The experimental procedure used was as follows. 1) The micromodel was vacuumed using the vacuum pump. 2) After being vacuumed, the micromodel was saturated with brine. 3) The micromodel was displaced by crude oil with the back pressure of 12 MPa until water egress ceased. 4) To simulate the primary production, the outlet at the bottom of micromodel was opened, and the pressure in the micromodel was gradually reduced. 5) After the primary production, N2 was injected into the micromodel from the outlet at the bottom until the micromodel pressure reached 12 MPa. 6) The micromodel was soaked for 24 hours. The injected N2 could flow to the top of micromodel. 7) The outlet at the bottom of micromodel was opened to gradually reduce the back pressure until the micromodel pressure reached zero. 8) N2 was injected again, and then, the next cycle of N2 huff and puff process was carried out. The experimental temperature was maintained at 60 °C. During the experiment, a digital camera (Model L110; Nikon) was used to record the images within the micromodel.


Coreflood experiments

Figure 4 shows the schematic of the setup used to conduct coreflood experiments. The tight oil core was placed in the core holder, which can be set at a certain dip angle according to the requirement. The experimental temperature was maintained at 60 °C. The experimental procedure used was as follows. 1) The tight oil core was vacuumed and saturated with brine, while the porosity of the core was obtained. 2) At the back pressure of 20 MPa, 10 pore volume (PV) of brine was injected into the core at the injection rate of 0.01 ml/min. The core permeability was measured using the Darcy law. 3) The initial oil saturation and the connate water saturation across the core were established by injecting crude oil into the core until no additional water came out. 4) After the core was saturated with crude oil, the top outlet of the core holder was closed, while the bottom outlet of the core holder was opened. The back pressure was gradually reduced to simulate the primary production. 5) After the primary production, N2 was injected into the core to a certain pressure through the bottom of core holder. Then, the core was soaked. The purpose of soaking process is to allow the injected N2 to flow into the deeper of the core. 6) The bottom outlet of the core holder was opened to gradually reduce the back pressure. 7) After the pressure was reduced to zero, N2 was reinjected and then, the next cycle of N2 huff and puff process was conducted.

Figure 4
Figure 4

Schematic of the coreflood test.

Results and Discussion

IFT measurements

The IFT between the crude oil and the N2 was measured at 0.5–20.5 MPa and 60 °C. The sequential digital images of the dynamic pendant oil drops and their volumes at different pressures are shown in Fig. 5. As shown in Fig. 5(a–c), the volume of oil drop decreased slightly with pressure until the pressure reached ca. 14 MPa. For pressure higher than ca. 14 MPa (Fig. 5(d,e)), the volume of oil drop decreased rapidly with pressure, whereas the oil–N2 interface also became blurred.

Figure 5
Figure 5

Digital images of the pendant drops surrounded by N2 at different pressures and 60 °C.

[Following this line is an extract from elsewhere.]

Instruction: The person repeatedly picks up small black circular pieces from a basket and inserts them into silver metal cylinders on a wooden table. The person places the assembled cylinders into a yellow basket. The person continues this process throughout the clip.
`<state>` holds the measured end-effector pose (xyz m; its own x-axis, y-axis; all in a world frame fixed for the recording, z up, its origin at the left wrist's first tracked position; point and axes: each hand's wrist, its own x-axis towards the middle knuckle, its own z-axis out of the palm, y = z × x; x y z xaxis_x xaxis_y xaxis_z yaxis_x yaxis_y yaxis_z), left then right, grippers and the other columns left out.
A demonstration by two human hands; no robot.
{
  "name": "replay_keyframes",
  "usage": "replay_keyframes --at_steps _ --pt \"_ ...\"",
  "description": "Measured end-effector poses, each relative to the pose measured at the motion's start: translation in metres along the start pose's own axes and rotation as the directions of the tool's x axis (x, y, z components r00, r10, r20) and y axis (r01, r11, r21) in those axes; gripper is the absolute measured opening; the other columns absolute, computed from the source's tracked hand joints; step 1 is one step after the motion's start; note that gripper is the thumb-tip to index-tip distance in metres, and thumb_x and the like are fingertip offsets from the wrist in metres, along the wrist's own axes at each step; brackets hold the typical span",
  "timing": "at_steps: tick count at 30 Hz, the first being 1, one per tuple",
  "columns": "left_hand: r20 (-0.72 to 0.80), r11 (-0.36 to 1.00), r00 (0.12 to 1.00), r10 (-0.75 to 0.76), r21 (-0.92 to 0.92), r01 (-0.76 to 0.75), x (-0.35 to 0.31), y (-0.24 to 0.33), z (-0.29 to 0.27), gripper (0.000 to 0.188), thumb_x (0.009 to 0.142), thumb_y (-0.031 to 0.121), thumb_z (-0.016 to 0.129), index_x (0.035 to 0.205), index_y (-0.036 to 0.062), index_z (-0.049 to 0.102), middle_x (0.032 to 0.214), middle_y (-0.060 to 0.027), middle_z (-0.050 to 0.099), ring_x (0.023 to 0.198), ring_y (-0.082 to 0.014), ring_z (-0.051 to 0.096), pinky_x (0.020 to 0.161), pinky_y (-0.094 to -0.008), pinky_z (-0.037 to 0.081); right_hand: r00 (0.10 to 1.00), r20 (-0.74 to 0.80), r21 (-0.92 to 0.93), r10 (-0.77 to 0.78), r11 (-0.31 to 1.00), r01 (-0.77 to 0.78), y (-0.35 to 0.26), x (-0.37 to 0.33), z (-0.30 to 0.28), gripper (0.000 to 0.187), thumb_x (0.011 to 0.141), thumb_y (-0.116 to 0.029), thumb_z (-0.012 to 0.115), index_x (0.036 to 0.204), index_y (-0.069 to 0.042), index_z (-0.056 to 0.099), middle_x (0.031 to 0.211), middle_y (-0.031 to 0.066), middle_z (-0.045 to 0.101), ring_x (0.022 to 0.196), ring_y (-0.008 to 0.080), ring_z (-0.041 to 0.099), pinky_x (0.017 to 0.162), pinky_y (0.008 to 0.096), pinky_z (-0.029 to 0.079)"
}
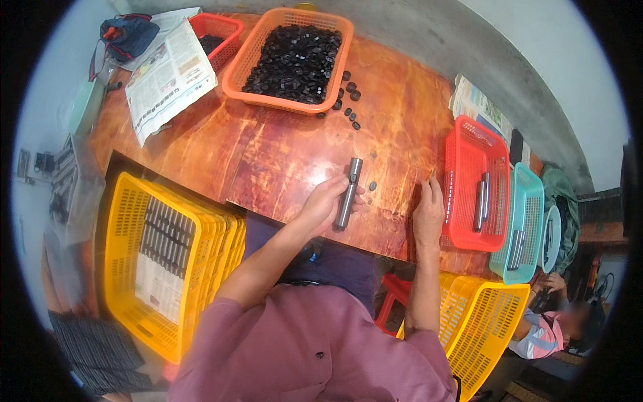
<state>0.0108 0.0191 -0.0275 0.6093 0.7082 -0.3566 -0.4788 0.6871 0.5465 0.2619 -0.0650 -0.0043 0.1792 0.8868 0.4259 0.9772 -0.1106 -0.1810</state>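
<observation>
My left hand (pixel 325 203) is closed around a dark grey metal flashlight (pixel 347 195), which stands tilted above the front part of the table with a black button-like spot on its side. Just right of it, a small black oval part (pixel 373 186) lies on the wood. My right hand (pixel 428 213) rests at the table's front edge with its fingers stretched out and nothing visible in them. Beside that hand is a red basket (pixel 457 184) with a few grey flashlight tubes (pixel 482 201) inside.
An orange basket (pixel 231 84) full of small black parts stands at the back, with several loose parts beside it. Newspaper (pixel 171 80) covers the far left. A teal basket (pixel 529 201) holds more tubes at right. Yellow crates (pixel 124 248) flank me. Another person (pixel 546 331) sits at lower right.
</observation>
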Motion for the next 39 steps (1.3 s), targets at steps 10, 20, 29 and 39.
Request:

Figure 6 shows the IFTs between the crude oil and the N2 at different pressures. It is observed that the IFT decreased almost linearly with pressure, and was divided into two pressure ranges. The first pressure range was 0.5–14.5 MPa, while the second was 14.5–20.5 MPa. Based on the experimental data shown in Fig. 6, the equilibrium IFT was linearly fitted with the pressure in both the pressure ranges. The results for regression analysis are summarized in Table 3. Because more N2 will dissolve in oil at higher pressure, the IFT linearly decreased with pressure. As shown in Fig. 6 and Table 3, the rate of decrease of IFT in the higher-pressure range was less than that in the lower-pressure range. It is well known that the asphaltenes molecules disperse in oil, and form a relatively homogeneous solution at low pressures. As the pressure increases, the concentration of N2 increases, due to which, the asphaltenes molecules flocculate due to the inverse relationship between the pressure and the oil composition14,15. The interfacial activity of colloidal solutions usually increases due to the tendency of particles to accumulate at the interfaces. This accumulation of particles can also occur at the oil–N2 interface, which leads to the changes in IFT values. Therefore, it is concluded that large molecules of asphaltenes began to aggregate at the N2-oil interface, which caused the IFT to slightly increase in the high-pressure range. Due to the asphaltenes’ agglomeration, the asphaltenes’ film was formed at the oil–N2 interface and modified the IFT - pressure trend due to the effect of N2 solubility, as shown in Fig. 6. In other words, the asphaltenes’ film formed at the oil–N2 interface in the high-pressure range reduced the N2 dissolution in the oil. As a result, the rate of decrease of IFT in the higher-pressure range was lower than that in the lower-pressure range. Therefore, when the pressure was higher than 14.5 MPa, the volume of oil drop decreased rapidly with pressure, while the oil–N2 interface became blurred.

Figure 6
Figure 6

IFTs between the oil sample and the N2 at different pressures.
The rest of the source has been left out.